Starting at the first line of the entries, extract each line up to and including the one that contains "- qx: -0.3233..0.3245", but leave out the pictures.

Dataset excerpts
***

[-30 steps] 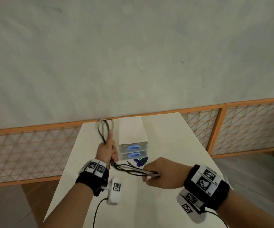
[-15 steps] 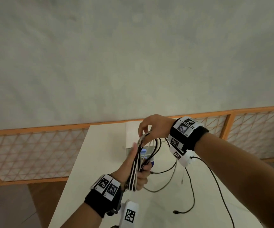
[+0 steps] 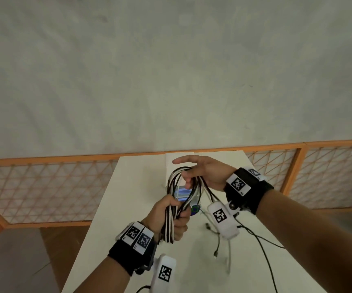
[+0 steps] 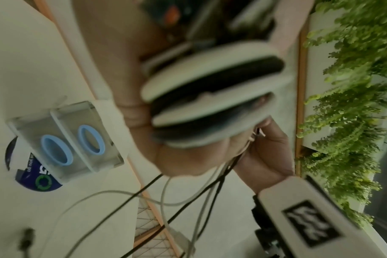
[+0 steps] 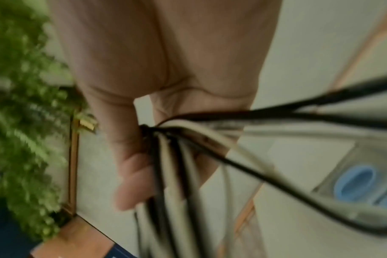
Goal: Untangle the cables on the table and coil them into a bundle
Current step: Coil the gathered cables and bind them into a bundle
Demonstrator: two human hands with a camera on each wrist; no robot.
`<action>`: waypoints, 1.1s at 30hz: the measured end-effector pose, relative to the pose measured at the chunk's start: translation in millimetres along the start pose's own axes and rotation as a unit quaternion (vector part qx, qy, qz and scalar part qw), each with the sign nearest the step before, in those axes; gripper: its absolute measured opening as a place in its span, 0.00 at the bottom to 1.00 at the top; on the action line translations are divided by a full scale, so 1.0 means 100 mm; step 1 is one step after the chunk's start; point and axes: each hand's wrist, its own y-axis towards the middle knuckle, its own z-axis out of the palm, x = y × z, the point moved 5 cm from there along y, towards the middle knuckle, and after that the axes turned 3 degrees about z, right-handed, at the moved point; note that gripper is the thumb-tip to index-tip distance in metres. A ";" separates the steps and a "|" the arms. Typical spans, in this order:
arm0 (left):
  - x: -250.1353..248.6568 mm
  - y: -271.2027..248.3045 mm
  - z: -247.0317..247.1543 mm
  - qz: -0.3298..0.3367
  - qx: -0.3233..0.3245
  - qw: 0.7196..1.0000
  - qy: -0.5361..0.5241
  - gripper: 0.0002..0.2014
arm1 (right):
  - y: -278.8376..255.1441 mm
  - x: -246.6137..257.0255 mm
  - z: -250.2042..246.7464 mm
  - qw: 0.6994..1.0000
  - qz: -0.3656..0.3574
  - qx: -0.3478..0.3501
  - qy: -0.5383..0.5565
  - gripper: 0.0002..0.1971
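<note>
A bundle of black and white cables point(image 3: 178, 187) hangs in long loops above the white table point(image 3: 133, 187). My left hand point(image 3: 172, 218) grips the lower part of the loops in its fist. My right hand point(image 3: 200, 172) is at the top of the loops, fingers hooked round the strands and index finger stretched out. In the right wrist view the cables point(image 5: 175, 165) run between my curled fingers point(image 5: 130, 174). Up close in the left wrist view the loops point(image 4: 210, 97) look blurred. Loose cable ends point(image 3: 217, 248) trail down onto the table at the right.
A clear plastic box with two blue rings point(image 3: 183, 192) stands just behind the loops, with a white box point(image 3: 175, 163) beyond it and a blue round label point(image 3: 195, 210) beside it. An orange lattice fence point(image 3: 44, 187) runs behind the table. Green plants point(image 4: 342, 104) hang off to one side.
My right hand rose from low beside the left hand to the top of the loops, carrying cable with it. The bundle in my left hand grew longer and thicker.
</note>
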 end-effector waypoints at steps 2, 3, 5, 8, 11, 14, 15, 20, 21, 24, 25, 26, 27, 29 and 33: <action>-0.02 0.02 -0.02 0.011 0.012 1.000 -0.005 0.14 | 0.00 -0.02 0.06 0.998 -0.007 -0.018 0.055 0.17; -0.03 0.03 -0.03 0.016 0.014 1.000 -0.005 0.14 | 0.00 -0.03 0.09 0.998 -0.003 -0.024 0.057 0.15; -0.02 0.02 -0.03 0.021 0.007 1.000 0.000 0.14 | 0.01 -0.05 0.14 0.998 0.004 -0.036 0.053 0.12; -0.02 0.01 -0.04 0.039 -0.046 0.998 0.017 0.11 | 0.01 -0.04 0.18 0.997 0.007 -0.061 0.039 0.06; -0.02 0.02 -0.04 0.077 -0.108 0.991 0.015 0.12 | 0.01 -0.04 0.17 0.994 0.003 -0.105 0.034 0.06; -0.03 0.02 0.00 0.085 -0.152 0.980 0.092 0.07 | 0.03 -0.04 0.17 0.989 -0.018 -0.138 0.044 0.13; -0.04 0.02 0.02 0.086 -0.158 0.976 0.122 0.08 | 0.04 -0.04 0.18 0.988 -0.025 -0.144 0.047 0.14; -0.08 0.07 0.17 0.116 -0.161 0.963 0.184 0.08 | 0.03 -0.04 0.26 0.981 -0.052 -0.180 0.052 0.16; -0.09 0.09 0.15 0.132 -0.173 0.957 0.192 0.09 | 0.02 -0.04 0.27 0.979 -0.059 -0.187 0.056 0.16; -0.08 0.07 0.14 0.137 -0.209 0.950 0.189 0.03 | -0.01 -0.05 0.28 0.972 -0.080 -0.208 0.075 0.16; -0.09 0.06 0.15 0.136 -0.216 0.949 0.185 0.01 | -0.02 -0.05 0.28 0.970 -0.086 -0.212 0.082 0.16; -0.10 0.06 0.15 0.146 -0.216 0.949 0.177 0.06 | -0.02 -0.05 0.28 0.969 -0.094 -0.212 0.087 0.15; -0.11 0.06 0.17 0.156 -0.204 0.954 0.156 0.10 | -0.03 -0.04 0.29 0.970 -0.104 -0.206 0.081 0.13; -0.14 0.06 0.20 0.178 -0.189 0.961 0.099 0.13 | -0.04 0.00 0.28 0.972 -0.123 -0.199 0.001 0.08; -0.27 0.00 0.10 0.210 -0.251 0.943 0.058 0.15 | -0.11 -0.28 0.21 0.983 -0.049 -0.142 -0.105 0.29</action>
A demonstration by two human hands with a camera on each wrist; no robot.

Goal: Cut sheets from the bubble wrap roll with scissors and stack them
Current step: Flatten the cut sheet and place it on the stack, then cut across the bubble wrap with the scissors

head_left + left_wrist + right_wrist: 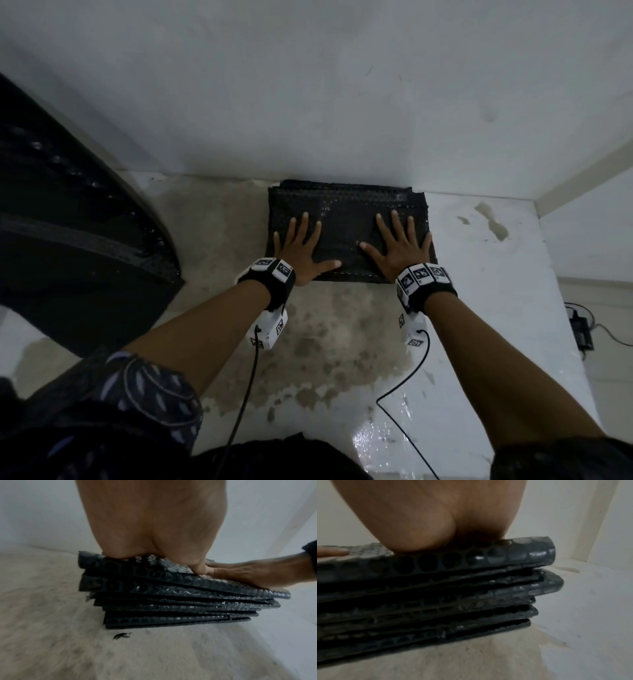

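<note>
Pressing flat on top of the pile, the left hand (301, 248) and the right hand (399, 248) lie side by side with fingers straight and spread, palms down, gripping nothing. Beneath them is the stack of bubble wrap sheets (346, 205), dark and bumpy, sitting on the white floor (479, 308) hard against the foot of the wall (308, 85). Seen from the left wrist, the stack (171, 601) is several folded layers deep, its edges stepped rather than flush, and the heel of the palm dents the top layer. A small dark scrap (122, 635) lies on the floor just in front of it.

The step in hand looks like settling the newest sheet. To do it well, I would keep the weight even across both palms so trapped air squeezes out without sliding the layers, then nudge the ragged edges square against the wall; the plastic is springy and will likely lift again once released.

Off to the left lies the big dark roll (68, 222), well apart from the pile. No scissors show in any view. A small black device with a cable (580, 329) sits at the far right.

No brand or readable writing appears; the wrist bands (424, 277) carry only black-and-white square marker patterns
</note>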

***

OUTPUT FOR THIS TASK:
[-30 steps] 
[-15 steps] 
[+0 steps] 
[+0 steps] 
[+0 steps] 
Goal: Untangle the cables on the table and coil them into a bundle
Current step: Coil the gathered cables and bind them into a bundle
Demonstrator: two human hands with a camera on each wrist; no robot.
`<action>`: waypoints, 1.1s at 30hz: the measured end-effector pose, relative to the pose measured at the chunk's start: translation in millimetres along the start pose's own axes and rotation as a unit quaternion (vector part qx, qy, qz and scalar part qw), each with the sign nearest the step before, in those axes; gripper: its absolute measured opening as a place in its span, 0.00 at the bottom to 1.00 at the top; on the action line translations are divided by a full scale, so 1.0 means 100 mm; step 1 is one step after the chunk's start; point and axes: each hand's wrist, its own y-axis towards the middle knuckle, its own z-axis out of the palm, x = y × z, the point moved 5 cm from there along y, towards the middle knuckle, and after that the axes turned 3 degrees about z, right-handed, at the moved point; note that gripper is the thumb-tip to index-tip distance in metres. A ";" separates the steps and a "|" the arms. Typical spans, in this order:
arm0 (left):
  - x: -250.1353..248.6568 mm
  - y: -271.2027..248.3045 mm
  - z: -247.0317..247.1543 mm
  - qz: -0.3298..0.3367
  - qx: -0.3233..0.3245

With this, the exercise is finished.